◆ What you need to do ◆
Return the lines below that contain the word "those".

Source data below:

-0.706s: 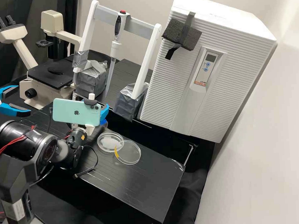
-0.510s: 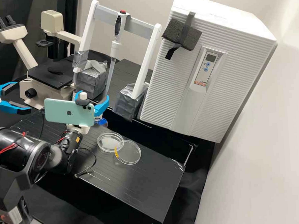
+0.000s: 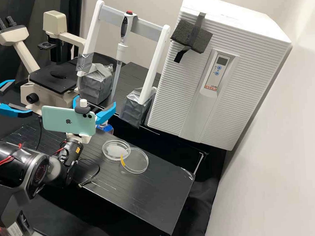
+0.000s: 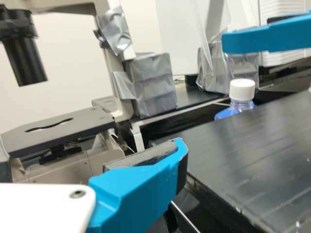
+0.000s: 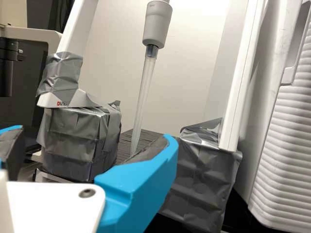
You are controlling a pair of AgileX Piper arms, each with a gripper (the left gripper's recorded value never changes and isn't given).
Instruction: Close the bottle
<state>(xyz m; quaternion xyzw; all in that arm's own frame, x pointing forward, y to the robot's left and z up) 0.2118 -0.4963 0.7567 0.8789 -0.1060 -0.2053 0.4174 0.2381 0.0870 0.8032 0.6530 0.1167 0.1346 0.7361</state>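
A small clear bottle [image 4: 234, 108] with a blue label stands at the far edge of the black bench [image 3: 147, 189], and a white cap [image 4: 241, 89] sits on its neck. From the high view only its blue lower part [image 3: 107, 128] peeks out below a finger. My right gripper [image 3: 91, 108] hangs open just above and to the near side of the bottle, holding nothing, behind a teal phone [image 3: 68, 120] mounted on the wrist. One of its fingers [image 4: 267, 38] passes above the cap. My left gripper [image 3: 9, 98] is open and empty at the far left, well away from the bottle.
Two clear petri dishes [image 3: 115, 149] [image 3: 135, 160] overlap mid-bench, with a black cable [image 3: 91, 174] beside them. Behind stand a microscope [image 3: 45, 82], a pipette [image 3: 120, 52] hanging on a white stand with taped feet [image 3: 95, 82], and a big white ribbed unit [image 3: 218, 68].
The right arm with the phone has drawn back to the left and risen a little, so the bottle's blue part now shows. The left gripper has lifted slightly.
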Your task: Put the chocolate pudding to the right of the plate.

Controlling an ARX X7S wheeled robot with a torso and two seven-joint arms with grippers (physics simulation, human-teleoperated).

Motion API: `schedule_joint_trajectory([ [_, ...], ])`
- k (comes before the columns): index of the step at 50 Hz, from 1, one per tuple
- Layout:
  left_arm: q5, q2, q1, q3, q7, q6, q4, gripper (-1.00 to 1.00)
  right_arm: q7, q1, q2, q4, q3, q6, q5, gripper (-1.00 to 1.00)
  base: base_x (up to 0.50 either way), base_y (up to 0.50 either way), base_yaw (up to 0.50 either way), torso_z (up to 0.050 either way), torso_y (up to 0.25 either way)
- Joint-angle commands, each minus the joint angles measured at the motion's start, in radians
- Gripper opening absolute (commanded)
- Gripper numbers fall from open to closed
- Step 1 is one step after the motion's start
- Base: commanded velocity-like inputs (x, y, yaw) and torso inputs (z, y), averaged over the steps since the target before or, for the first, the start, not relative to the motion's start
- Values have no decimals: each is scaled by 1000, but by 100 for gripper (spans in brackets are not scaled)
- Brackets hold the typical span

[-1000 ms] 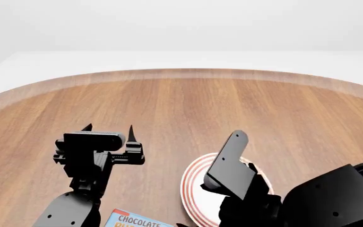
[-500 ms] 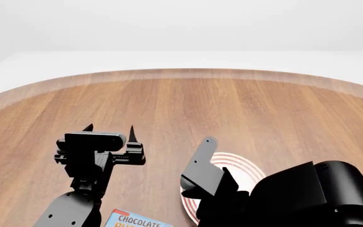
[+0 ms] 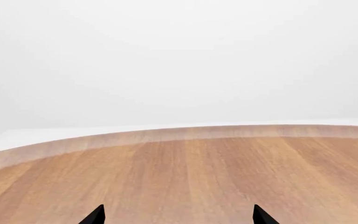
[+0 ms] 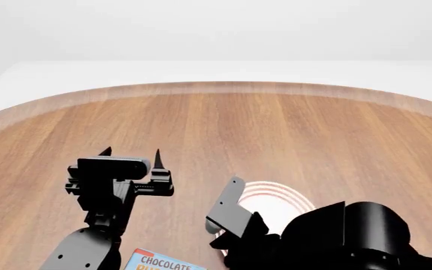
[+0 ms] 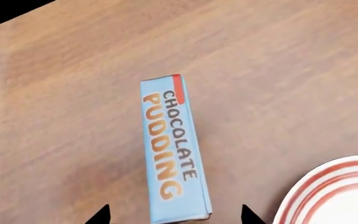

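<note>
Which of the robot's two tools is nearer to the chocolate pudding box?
Right. The right tool hangs just above the chocolate pudding, its tips on either side of one end. The left tool is raised over bare table, farther from the box, pointing away.

Both arms are matte black all over, no markings or cables visible. Left gripper [image 4: 131, 158], left of centre in the head view, is a blocky ribbed housing with a rounded bar on top and two thin pointed fingertips [image 4: 157, 158]. Right arm [image 4: 351, 236], lower right, has a bulky rounded glossy-black casing and a flat angular plate with a small round hole near its tip.
</note>
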Motion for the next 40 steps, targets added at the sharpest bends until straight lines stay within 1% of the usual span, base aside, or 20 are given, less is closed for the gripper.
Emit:
schedule_joint_trajectory([
  [1,-4,-3,0,3,-3,4,-3,100,-56,-6,-6,50,-54,-43,-70,100,0,0,0,0,0],
  [19,-11,-6,2,10,-8,10,-5,100,-168,8,-46,172,-150,-122,-173,100,0,0,0,0,0],
  [40,-18,-11,3,17,-15,15,-6,100,-241,-16,-73,286,-240,-165,-238,100,0,0,0,0,0],
])
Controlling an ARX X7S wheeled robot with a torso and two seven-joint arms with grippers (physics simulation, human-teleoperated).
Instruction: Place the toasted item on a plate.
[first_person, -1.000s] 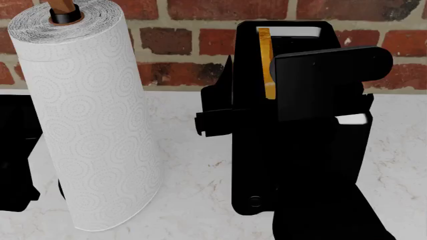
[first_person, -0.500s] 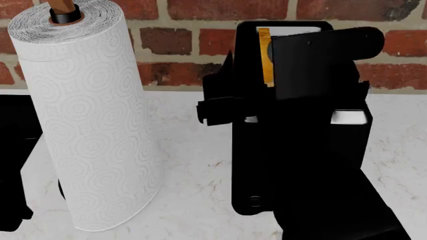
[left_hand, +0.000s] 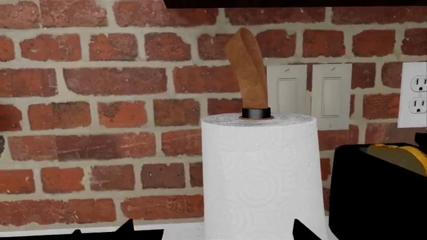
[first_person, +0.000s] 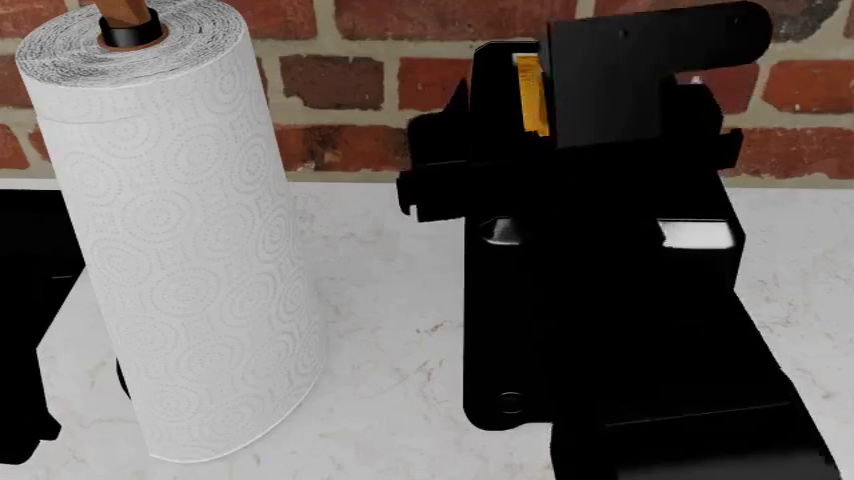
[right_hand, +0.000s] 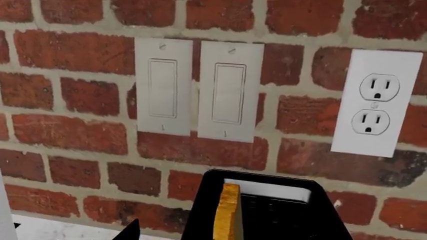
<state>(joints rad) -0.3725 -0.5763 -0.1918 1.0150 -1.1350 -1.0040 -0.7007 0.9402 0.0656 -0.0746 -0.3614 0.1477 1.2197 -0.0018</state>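
Observation:
The toasted item (first_person: 531, 97) is a thin orange-yellow slice standing upright in the slot of the black toaster (first_person: 507, 330). It also shows in the right wrist view (right_hand: 229, 212) and in the left wrist view (left_hand: 402, 156). My right gripper (first_person: 574, 150) hangs over the toaster's top with its jaws spread. In the right wrist view (right_hand: 213, 235) the slice stands between them, untouched. My left gripper (left_hand: 212, 232) is open and empty, facing the paper towel roll (left_hand: 259, 175). The plate is out of view.
The tall paper towel roll (first_person: 174, 240) stands on the marble counter (first_person: 387, 330) left of the toaster. A brick wall with two light switches (right_hand: 197, 90) and an outlet (right_hand: 375, 102) runs close behind. My left arm (first_person: 27, 330) is at the counter's left edge.
My right gripper has moved away from me toward the wall, over the toaster, and now covers more of the slice. The toaster and the roll have not moved.

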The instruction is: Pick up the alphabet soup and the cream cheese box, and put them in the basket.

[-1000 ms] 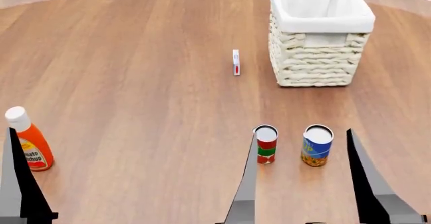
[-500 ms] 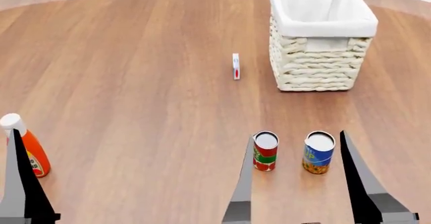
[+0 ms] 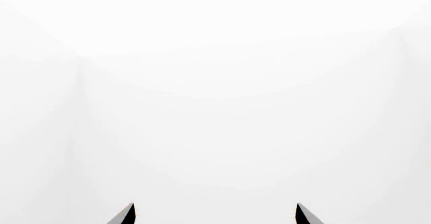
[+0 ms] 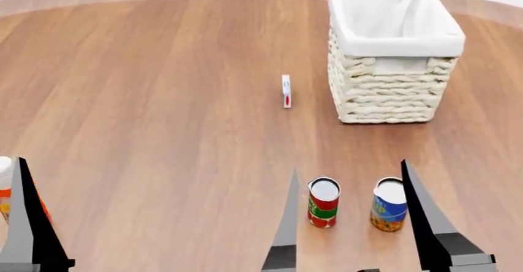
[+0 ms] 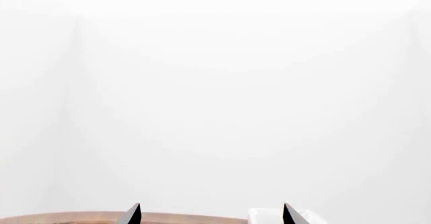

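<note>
Right hand (image 4: pixel 351 220) spread wide, red-and-green can (image 4: pixel 324 202) beside alphabet soup (image 4: pixel 388 204).

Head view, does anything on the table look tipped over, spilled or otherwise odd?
Mostly no: both cans stand upright, nothing spilled. Only the cream cheese box looks unusual, a thin flat box balanced on a narrow edge, left of the basket.

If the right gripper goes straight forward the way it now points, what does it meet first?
Probably nothing soon: the right gripper points almost level, above the table. Only the basket's rim shows low down, apparently below that line; depth is unclear.
</note>
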You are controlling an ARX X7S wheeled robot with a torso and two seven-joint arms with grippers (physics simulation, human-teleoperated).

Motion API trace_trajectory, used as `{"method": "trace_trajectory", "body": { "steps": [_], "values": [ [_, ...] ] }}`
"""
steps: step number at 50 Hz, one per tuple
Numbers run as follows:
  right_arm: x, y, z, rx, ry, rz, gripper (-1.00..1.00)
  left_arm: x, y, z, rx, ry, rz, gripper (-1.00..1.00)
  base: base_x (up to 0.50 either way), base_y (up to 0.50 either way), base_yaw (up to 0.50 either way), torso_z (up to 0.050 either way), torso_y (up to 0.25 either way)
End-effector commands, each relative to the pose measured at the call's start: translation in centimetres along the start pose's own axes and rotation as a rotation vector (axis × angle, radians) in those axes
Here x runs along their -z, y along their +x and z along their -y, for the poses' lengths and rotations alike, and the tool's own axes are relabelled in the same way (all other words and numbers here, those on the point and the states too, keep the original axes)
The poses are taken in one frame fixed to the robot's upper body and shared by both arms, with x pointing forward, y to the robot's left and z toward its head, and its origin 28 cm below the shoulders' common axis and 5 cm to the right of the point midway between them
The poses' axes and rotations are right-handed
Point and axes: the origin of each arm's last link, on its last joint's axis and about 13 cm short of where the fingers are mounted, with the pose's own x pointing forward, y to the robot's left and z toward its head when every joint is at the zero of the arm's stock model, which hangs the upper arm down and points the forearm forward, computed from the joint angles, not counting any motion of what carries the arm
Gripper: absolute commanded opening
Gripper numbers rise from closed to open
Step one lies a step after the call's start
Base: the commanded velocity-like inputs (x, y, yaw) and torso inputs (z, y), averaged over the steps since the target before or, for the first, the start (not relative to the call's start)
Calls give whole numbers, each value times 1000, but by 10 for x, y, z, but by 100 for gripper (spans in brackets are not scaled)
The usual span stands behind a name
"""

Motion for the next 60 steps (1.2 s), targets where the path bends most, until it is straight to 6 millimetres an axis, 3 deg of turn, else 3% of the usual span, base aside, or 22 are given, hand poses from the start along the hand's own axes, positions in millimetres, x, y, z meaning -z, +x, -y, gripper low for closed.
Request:
{"method": "trace_trajectory", "body": {
  "steps": [1,60],
  "values": [
    [0,1,-1,-6,-1,-6,100,0,0,0,0,1,-3,100,172,0,0,0,0],
    [1,-1,0,-12,7,-15,100,3,-1,2,16,2,-10,100,173,0,0,0,0]
  ]
}}
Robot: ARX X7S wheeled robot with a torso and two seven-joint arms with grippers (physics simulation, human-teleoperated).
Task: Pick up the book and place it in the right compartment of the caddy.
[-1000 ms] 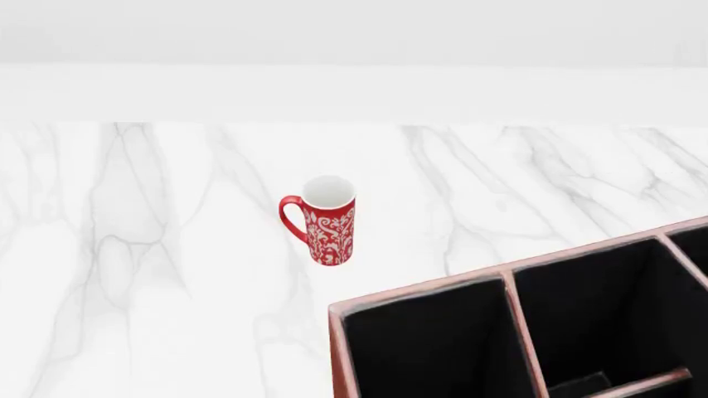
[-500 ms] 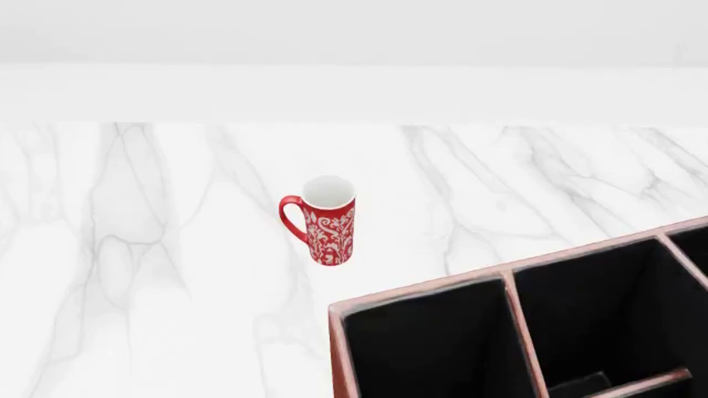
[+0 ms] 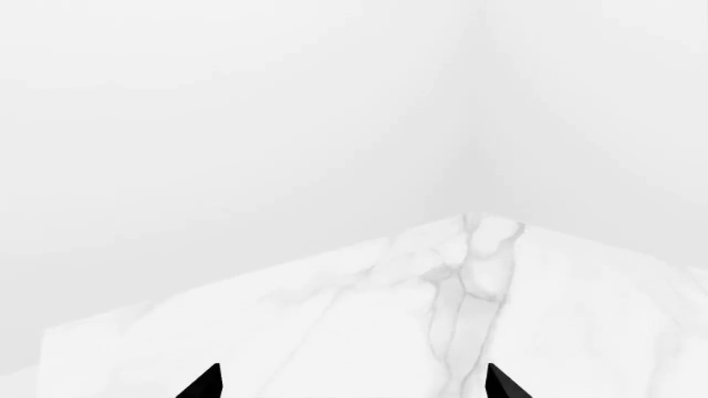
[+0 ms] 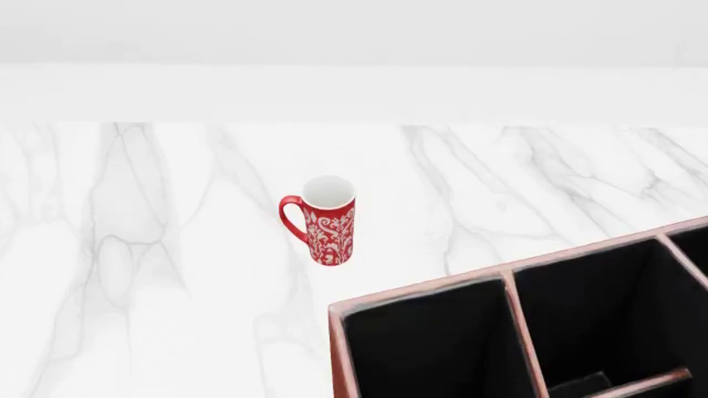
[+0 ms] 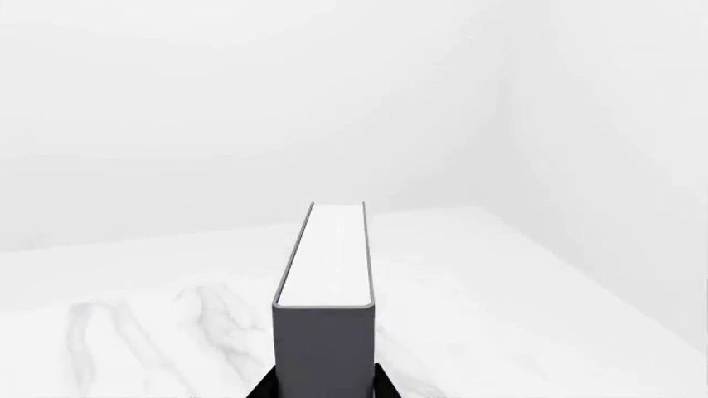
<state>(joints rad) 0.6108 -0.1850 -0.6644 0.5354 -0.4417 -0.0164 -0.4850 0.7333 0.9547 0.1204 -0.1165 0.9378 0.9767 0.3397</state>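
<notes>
Book: the book shows only in the right wrist view, standing on edge straight out from the camera, white page edges up, dark cover end facing the lens. It is raised above the table, with nothing else near it.
Right jaws: the right gripper has its jaws clamped on the near end of the book; only small black tips show on either side of the cover at the edge of the picture.
Left jaws: the left gripper holds its jaws apart, two black fingertips showing with bare marble between them and nothing held.
Caddy: in the head view the caddy sits at about 4 to 5 o'clock, cut off by the picture's edge. Its pale pinkish rims and dividers frame black compartments, two large ones side by side, with a further one partly seen at the far right. The book is not seen inside any of them.
Mug: a red patterned mug stands upright near the centre, handle toward 9 o'clock, at about 10 o'clock from the caddy's nearest corner and apart from it.
Table: the white marble table with grey veins carries the mug and caddy.
Arms in head view: neither arm is visible there.
</notes>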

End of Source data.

◆ Answer area ◆
End-effector commands, each relative to the pose measured at the call's start: translation in centimetres along the start pose's own axes and rotation as a rotation vector (axis × angle, radians) in those axes
Here x runs along their -z, y along their +x and z along their -y, for the poses' lengths and rotations alike, and the tool's own axes are relabelled in the same way (all other words and numbers here, those on the point and the states too, keep the original axes)

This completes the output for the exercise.